For many years, I was a single guy. Sure, I mingled with members of the female sex from time to time, but I lived alone. I liked it that way. Well, maybe I’ve lost my ‘mojo,’ but, these days, I’m happy to be in a relationship.
Give & take
When you share your life with another, you can’t have everything your own way. That’s the rule! My partner, Kathy, for example, demands that I do housework! Can you believe it? I’m more than happy to live in chaos, but she won’t have any of that. So, I take out the rubbish, wash dishes and even cook occasionally! My life sounds like hell, doesn’t it? Well, it isn’t. I’m just being melodramatic, as we ‘artists’ are prone to be.
The upside of doing my bit, is that Kathy does stuff too. Like, for instance, I hate driving in the city. My internal compass is broken — probably since birth. Consequently, I have zero sense of direction. Kathy, though, always knows north from south, so she’s the designated driver. Despite my aversion to city motoring, I can handle a car pretty well. So, when we travel beyond Auckland city, it’s me behind the wheel — Kathy hates driving on winding country roads.
Yes, Kathy gets stuff done (often through me). It’s she who remembers when the car needs servicing or when a family member’s birthday is coming up. Kathy also ensures our place is tidy when friends come to visit. I reckon if we were Andy & Kathy Incorporated, Kathy would be the general manager. As the ‘big-picture’ guy, I’d like to think I’d be the CEO, but I’m not so sure.
You’re probably wondering why I’m babbling on about my relationship. Like, what’s it got to do with my album? Well, everything, actually.

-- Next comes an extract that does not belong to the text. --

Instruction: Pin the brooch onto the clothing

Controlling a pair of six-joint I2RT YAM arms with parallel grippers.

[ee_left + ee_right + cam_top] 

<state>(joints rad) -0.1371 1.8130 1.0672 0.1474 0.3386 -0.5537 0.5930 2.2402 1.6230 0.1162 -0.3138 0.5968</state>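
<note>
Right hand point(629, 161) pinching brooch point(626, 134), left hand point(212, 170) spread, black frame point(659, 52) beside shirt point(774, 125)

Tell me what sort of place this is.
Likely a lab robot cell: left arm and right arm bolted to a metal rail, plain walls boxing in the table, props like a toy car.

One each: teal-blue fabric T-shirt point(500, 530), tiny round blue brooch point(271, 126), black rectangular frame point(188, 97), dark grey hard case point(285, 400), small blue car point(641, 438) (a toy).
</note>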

I began writing new songs when New Zealand was in lockdown. As neither Kathy or I were categorised as ‘essential workers,’ the only people that either of us interacted with in person over five weeks was each other. And, we were fine. A self-contained unit. So, it’s not surprising that almost all my new songs are about our experiences together during that time of self-isolation.
A couple of weeks ago, I wrote a tune in a similar vein to Blackbird by The Beatles. I figured it would make a great song to describe my life with Kathy — a bit like The Beatles’ (here I go again about my favourite group) song Two of Us.
I had plenty of ideas. And, I wrote a ton of lyrics. But, no matter how hard I tried, nothing worked. Everything felt trite and sentimental — too much Mills and Boon. I wanted light and shade, some grit.
So, I had a thought: Why not leave things as they are? Maybe my guitar should do the singing? Consequently, I have decided to record my first instrumental — a bold move for someone who is primarily a singer.
The instrumental is called Two. I’ve begun the recording process, which I expect to be quite a challenge (you can listen to a sample below) For a start, the track will feature one guitar only — my G.S. Mini, as it happens. So, there will be no other instrumentation to mask any imperfections.
Because the recording will focus on one instrument, I feel that the quality of the recording and performance needs to be much higher than it would otherwise. So, I’ve spent a fair amount of time experimenting with microphone placements.
For Two, I want to capture the magical tones of my guitar in stereo. Up until now, I’ve used XY microphone placement to record my guitars. This technique works nicely, but it doesn’t produce much stereo separation. So, for Two, I’ve been experimenting with ORTIF.
French broadcaster the Office de Radiodiffusion Télévision Française came up with the technique in around 1960. It works by positioning two microphones at 110° to each other with the capsules facing outwards at 17cm apart. I’ve found that ORTF works well and produces true stereo imaging.
Mixing things up
I’m looking forward to finishing Two. The way things are progressing, it looks like my album will be an eclectic (hopefully cohesive) affair. My song The Sun is Up is straightforward pop, where I’d describe some of the other songs as reggae, ska, blues and avant garde. An acoustic instrumental should fit in nicely.